African women I think are the most powerful women on the planet because of who they are, where they’re from, that this is the cradle of civilization. They have the power with the culture, the knowledge, the strength. I’ve never seen a group of women in my life as African women. They are phenomenal, I would love to see all that beauty, strength, and knowledge released into the world. The world is in trouble now with a lot of hatred and a lot of negative things going on I think African women’s representation could be elevated and organised and unleashed on the world spiritually, and emotionally. I think we’d be living in a better place and I think we really have to work hard to keep young girls out of trouble. And keep them healthy, so they can give to women and keep women healthy because the premature death of a woman is devastating. Particularly in Africa, it can result in young children becoming orphans and then having to fend for themselves in some of the harshest environments on the planet, it makes them vulnerable to the same kind of diseases that took the lives of their mothers.

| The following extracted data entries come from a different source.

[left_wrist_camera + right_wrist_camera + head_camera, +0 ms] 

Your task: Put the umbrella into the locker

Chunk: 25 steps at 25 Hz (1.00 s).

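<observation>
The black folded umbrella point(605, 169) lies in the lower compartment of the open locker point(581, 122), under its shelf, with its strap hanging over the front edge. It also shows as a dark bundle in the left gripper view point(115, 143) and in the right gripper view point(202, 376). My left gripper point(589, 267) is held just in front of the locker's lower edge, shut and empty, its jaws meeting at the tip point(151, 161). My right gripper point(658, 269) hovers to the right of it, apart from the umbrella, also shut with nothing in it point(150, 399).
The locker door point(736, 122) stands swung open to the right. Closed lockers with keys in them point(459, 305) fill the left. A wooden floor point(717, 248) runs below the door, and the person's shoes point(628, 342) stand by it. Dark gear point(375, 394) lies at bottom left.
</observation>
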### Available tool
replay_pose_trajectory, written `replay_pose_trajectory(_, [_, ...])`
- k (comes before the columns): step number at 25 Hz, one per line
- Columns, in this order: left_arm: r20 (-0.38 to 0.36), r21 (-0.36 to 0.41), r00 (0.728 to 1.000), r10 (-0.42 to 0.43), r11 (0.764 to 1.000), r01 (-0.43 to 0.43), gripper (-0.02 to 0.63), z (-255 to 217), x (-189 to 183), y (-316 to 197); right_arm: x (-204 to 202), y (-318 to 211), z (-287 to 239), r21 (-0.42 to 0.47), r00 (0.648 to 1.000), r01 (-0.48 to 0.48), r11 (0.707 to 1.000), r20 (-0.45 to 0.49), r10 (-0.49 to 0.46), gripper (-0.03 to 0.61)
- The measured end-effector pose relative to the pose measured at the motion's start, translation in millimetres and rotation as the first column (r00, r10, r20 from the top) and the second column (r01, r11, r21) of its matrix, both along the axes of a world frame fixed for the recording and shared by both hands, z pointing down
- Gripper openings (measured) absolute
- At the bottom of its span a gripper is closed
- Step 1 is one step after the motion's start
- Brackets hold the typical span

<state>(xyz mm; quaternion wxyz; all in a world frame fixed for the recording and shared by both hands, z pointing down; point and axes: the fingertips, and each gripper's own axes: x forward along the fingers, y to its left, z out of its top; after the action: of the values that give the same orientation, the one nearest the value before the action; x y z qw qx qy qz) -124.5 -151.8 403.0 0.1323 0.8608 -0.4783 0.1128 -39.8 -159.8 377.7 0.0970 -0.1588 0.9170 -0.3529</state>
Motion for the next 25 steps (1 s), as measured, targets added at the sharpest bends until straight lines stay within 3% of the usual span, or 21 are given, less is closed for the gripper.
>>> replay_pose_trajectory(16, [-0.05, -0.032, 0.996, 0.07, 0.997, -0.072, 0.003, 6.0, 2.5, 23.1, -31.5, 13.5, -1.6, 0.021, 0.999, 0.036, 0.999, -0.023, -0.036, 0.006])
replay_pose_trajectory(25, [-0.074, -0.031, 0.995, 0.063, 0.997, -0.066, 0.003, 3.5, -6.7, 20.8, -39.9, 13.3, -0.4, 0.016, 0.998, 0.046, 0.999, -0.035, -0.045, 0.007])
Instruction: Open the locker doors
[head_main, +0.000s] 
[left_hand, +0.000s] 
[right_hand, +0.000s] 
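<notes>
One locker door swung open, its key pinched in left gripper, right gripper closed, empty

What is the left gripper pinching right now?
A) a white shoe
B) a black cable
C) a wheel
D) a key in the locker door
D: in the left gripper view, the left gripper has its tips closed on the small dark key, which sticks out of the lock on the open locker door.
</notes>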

Orphans’ education tends to be shortened. So they end up representing a very cheap source of labour who can be exploited in all kinds of ways. I think it’s important for us to keep young girls, all women but particularly African women and girls healthy.
How can some of the biggest challenges we are facing today in eliminating cervical cancer be overcome?
Number one funding. Number two funding, three funding. I think we have to begin to look at cervical cancers not just through the lenses of medicine, and biology. Cancer is a malignancy disease, but that is it is a social disease, that has a great social impact. Those things I talked about the impact of the premature death of a mother, on the children, on the family, on the community, and on the economy of the country. The cyclical impoverishment that results when she dies. I think we need to help leaders across the globe understand the social, political, and economic impact of this disease instead of just looking at it through a microscope, here is a cancer that takes place in a woman’s body in the most private part of her body that can impact her reproductive potential.
So we look at it like it’s just another cancer when it is not just another cancer. This is a cancer of a woman and a woman who is very influential in her society and on the planet. I think besides funding we need to reframe cervical cancer, so so when we advocate we advocate, we advocate around not just its elimination but around those other negative impacts that it can have that can cause the results in premature death of women.
This interview has been edited for brevity and clarity.